→ **What to produce**: Copy exactly the lines from the start of the data below through the one that carries "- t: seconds", and only those.
Data excerpt Block Start
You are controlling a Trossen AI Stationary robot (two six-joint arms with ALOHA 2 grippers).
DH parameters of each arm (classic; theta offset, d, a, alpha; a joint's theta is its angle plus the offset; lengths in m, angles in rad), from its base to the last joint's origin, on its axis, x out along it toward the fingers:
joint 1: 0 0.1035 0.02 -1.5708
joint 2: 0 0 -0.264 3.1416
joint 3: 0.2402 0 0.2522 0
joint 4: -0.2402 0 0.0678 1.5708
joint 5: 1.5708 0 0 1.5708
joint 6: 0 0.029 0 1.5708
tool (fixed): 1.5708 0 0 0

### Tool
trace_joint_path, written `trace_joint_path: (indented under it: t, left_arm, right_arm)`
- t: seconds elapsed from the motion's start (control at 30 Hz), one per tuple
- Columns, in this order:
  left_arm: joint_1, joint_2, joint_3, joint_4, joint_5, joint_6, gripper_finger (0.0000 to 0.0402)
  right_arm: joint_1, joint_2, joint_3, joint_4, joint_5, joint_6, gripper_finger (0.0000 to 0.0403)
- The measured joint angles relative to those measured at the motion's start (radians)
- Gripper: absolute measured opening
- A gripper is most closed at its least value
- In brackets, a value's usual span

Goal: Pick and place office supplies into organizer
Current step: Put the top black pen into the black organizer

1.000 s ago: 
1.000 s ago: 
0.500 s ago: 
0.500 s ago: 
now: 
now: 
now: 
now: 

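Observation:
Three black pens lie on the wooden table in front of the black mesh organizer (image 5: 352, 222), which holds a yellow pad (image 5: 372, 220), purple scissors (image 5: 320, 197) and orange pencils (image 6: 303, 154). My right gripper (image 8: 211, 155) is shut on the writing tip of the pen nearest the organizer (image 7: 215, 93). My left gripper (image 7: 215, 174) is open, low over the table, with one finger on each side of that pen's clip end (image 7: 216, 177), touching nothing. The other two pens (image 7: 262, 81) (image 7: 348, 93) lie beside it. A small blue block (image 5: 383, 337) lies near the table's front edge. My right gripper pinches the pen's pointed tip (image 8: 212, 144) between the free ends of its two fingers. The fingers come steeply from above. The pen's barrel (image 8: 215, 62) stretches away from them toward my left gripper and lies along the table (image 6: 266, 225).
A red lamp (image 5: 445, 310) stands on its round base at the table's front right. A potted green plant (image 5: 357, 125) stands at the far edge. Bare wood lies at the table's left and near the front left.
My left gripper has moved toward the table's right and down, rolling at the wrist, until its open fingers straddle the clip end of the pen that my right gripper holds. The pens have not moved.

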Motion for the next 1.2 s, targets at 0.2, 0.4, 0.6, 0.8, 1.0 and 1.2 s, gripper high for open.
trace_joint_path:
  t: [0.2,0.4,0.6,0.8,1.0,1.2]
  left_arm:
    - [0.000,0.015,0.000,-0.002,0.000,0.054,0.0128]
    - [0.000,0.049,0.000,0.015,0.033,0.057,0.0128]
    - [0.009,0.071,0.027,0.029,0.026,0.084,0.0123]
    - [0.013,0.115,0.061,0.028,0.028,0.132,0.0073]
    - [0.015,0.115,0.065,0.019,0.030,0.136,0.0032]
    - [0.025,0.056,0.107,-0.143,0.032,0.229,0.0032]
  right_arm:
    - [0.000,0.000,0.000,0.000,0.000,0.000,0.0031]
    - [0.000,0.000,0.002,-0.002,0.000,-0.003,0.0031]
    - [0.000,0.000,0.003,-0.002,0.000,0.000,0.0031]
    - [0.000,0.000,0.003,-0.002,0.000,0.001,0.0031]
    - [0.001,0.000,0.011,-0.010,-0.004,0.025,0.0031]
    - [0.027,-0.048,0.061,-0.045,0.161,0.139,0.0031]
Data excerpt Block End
→ **Answer space**:
You are controlling a Trossen AI Stationary robot (two six-joint arms with ALOHA 2 grippers).
DH parameters of each arm (classic; theta offset, d, a, alpha; a joint's theta is its angle plus the offset; lengths in m, angles in rad), from its base to the last joint's origin, on its axis, x out along it toward the fingers:
joint 1: 0 0.1035 0.02 -1.5708
joint 2: 0 0 -0.264 3.1416
joint 3: 0.2402 0 0.2522 0
joint 4: -0.2402 0 0.0678 1.5708
joint 5: 1.5708 0 0 1.5708
joint 6: 0 0.029 0 1.5708
tool (fixed): 1.5708 0 0 0

### Tool
trace_joint_path, written `trace_joint_path: (indented under it: t, left_arm, right_arm)`
- t: seconds elapsed from the motion's start (control at 30 Hz), one per tuple

With that, the answer is complete.